Exercise details:
Print every line of the listing below, starting with the line that holds "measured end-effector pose" and going on through the line that holds "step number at", both included, and print nothing else.

----------

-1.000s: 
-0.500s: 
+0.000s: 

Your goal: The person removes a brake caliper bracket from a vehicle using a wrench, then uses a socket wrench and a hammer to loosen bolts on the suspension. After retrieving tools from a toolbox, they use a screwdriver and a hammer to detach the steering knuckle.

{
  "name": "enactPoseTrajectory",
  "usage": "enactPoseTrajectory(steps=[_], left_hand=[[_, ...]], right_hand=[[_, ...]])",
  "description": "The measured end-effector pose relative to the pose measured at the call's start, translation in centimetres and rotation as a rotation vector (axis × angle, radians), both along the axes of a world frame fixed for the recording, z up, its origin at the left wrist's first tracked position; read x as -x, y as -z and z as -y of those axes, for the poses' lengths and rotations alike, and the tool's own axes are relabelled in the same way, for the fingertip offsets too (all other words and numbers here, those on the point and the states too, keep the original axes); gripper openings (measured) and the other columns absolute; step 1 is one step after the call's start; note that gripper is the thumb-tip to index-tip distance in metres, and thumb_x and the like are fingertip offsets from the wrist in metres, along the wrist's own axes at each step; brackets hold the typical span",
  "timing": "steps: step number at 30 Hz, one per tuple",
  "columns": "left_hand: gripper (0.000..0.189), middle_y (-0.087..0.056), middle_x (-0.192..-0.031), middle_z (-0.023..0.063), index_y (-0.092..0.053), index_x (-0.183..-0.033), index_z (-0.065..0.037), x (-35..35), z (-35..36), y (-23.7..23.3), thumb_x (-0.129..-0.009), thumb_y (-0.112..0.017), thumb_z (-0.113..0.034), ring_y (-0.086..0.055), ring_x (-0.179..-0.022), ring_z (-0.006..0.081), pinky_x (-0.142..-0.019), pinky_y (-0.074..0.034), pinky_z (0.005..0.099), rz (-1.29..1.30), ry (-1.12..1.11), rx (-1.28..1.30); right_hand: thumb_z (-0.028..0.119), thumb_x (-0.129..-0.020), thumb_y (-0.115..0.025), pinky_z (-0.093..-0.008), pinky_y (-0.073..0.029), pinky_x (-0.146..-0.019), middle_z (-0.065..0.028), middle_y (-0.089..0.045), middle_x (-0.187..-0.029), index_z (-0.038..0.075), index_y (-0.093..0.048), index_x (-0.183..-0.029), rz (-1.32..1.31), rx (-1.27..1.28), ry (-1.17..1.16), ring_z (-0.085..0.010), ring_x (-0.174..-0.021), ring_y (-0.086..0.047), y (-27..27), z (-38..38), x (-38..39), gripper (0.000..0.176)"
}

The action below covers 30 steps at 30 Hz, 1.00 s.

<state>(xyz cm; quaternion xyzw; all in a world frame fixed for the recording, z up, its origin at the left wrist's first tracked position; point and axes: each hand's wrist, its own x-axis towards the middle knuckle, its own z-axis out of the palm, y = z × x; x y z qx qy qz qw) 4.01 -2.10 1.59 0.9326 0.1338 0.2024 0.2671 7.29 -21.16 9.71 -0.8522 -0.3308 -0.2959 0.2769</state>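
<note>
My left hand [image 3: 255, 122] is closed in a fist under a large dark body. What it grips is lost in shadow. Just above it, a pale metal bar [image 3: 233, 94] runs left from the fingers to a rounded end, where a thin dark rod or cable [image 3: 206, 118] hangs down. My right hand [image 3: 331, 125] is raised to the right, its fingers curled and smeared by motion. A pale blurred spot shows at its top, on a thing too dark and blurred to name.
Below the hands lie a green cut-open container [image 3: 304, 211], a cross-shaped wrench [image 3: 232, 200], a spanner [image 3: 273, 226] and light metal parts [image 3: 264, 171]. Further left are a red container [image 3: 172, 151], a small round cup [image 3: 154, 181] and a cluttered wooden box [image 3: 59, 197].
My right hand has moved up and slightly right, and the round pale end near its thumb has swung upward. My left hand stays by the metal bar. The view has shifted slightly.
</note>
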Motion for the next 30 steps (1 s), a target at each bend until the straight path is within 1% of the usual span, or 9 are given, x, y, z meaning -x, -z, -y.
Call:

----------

Answer for the task:
  "description": "The measured end-effector pose relative to the pose measured at the call's start, translation in centimetres and rotation as a rotation vector (axis × angle, radians), both along the axes of a world frame fixed for the recording, z up, its origin at the left wrist's first tracked position; read x as -x, y as -z and z as -y of those axes, for the poses' lengths and rotations alike, and the tool's own axes are relabelled in the same way, for the fingertip offsets too (all other words and numbers here, those on the point and the states too, keep the original axes); gripper openings (measured) and the other columns absolute; step 1 is one step after the call's start; note that gripper is the thumb-tip to index-tip distance in metres, and thumb_x and the like are fingertip offsets from the wrist in metres, along the wrist's own axes at each step; brackets hold the typical span",
  "timing": "steps: step number at 30 Hz, one per tuple",

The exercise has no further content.